Task to carry out: Show every line of the material that follows in which the word "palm" occurs.

*** Opening Recorded information ***

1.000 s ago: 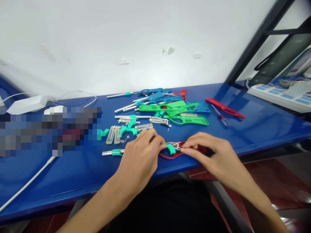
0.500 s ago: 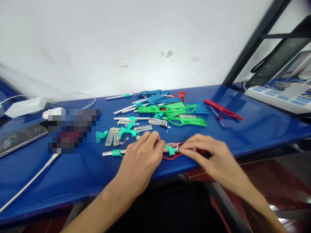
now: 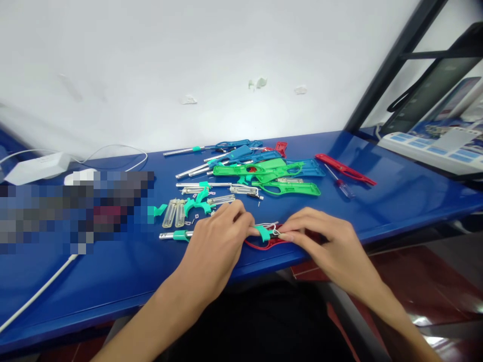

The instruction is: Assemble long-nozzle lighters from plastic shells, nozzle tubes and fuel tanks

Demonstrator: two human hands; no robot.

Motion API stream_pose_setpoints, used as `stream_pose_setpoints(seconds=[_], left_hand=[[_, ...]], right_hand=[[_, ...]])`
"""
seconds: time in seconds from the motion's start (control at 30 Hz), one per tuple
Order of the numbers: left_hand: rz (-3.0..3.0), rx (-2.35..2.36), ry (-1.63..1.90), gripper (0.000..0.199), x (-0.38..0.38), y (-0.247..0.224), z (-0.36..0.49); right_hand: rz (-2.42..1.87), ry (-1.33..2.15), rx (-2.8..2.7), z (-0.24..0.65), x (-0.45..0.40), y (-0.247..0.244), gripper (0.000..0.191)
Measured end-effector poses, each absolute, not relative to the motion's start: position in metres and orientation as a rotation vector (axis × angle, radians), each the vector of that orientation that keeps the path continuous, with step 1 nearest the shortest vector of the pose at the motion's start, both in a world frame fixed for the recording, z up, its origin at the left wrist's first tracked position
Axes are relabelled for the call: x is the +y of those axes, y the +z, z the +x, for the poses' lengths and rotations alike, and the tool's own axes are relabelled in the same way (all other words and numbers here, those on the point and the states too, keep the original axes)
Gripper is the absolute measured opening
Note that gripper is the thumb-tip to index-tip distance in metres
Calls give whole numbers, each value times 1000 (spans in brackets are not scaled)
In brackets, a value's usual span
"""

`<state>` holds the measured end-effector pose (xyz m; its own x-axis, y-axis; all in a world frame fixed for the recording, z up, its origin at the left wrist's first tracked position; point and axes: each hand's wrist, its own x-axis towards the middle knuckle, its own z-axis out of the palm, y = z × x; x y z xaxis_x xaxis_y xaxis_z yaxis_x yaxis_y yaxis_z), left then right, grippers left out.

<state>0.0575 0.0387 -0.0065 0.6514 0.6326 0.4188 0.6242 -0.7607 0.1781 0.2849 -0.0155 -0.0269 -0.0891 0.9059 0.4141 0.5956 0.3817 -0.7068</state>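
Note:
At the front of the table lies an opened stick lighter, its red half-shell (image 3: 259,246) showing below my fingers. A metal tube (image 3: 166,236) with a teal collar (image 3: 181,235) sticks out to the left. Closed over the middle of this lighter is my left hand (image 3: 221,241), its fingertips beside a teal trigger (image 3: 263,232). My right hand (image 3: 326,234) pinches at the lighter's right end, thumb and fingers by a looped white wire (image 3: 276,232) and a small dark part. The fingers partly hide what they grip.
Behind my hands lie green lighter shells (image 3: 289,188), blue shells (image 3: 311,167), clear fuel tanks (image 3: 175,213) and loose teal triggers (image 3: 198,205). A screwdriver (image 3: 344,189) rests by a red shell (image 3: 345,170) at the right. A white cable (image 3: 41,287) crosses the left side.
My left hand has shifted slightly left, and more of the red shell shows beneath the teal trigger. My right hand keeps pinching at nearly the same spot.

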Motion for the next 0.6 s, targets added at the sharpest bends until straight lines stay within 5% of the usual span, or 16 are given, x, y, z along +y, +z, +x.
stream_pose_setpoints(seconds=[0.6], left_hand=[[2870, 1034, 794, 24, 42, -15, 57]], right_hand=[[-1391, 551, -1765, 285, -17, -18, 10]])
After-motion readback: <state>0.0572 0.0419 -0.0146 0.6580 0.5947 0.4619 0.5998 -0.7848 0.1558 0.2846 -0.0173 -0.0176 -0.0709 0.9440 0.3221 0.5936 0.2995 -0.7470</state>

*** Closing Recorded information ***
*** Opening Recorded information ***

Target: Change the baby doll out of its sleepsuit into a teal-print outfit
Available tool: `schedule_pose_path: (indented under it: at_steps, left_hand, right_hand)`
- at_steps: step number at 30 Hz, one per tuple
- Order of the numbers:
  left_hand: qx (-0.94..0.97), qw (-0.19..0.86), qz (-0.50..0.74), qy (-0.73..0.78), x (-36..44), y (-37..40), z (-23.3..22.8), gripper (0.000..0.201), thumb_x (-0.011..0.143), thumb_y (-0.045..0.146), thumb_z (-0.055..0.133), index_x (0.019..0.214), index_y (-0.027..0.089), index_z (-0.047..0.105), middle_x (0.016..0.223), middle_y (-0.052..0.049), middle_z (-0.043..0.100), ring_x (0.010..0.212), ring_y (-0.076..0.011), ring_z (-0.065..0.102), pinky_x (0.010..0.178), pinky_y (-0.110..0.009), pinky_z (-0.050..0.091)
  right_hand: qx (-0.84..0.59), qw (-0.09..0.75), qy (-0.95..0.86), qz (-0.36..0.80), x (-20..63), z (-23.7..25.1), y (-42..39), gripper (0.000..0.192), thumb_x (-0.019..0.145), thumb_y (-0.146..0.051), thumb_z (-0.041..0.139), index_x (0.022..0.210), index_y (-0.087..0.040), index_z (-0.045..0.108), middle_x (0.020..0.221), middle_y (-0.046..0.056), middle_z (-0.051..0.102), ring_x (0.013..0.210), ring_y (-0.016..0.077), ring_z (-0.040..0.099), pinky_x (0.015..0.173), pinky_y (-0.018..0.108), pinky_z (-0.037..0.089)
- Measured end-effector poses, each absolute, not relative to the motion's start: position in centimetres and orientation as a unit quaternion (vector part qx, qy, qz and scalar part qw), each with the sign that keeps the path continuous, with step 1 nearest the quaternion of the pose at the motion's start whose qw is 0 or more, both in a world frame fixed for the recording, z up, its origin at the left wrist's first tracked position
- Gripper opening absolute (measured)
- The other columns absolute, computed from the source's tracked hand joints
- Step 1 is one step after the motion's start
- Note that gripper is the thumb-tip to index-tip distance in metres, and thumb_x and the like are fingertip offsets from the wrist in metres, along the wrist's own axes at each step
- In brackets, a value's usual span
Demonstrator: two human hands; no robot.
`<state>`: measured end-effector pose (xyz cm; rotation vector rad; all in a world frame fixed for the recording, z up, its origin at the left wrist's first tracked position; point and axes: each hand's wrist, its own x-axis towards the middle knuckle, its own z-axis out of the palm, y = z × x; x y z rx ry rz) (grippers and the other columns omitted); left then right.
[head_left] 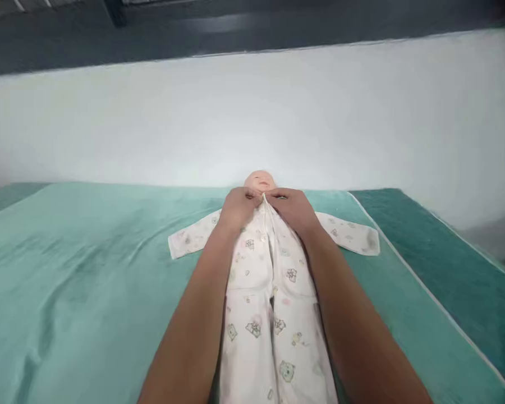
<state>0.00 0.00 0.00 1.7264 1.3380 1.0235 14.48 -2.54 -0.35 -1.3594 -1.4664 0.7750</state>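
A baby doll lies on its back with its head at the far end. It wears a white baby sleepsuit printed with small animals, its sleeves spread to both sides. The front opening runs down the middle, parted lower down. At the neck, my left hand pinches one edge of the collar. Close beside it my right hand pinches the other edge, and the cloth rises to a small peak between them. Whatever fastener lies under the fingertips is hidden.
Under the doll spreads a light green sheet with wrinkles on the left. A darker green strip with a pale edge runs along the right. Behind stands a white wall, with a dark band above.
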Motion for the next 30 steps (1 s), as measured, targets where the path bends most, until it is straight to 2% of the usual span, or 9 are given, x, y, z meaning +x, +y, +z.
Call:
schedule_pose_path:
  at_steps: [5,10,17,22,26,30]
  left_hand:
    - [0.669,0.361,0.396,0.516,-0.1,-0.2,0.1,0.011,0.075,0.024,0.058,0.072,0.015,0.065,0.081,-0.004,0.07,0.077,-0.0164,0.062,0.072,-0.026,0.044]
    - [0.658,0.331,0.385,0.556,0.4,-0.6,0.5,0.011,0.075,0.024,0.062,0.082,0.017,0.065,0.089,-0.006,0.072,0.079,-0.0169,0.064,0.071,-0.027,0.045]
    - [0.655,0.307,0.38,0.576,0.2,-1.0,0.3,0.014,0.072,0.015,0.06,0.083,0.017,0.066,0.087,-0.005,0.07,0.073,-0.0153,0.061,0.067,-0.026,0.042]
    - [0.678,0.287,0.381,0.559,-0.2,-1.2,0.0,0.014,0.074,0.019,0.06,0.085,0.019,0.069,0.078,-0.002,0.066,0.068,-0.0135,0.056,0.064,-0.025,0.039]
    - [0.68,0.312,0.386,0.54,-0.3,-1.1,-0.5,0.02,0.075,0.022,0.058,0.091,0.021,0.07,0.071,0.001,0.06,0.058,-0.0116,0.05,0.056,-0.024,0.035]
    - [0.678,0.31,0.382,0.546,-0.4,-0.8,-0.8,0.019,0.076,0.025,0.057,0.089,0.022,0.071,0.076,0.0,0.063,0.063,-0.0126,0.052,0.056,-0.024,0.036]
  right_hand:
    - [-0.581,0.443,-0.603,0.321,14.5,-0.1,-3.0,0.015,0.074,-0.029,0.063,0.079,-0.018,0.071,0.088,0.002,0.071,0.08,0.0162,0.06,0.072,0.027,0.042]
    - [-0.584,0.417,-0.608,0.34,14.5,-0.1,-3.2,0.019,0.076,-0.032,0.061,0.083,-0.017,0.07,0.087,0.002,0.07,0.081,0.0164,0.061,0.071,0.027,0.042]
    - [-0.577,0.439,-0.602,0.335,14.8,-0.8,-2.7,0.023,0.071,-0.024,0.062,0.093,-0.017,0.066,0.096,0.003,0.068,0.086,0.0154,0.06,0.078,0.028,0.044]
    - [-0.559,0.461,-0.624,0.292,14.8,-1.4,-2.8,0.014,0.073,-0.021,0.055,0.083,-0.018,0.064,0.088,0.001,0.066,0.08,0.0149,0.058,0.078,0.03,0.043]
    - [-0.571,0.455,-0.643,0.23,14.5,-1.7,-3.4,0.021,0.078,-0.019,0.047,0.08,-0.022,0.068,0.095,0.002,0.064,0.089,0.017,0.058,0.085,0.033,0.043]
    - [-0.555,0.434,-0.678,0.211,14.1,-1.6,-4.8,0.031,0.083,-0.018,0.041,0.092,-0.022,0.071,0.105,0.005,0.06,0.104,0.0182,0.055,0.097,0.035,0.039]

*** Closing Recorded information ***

Expected answer:
`<state>` holds the measured end-effector pose (xyz m; its own x-axis, y-axis; all in a world frame fixed for the recording, z up, its origin at the left wrist's first tracked position; point and axes: each hand's wrist, its own x-axis towards the middle knuckle, its own z-axis out of the palm, y = z × x; x y z xaxis_x xaxis_y xaxis_z yaxis_x yaxis_y yaxis_z), left then right, grippers left out.
`<state>`: measured end-effector pose (xyz cm; rotation vector rad; all in a world frame fixed for the recording, z up, its origin at the left wrist's first tracked position; point and axes: each hand's wrist, its own x-axis towards the middle knuckle, its own z-axis out of the palm, y = z × x; x y z rx ry rz) (grippers and the other columns omitted); left then right.

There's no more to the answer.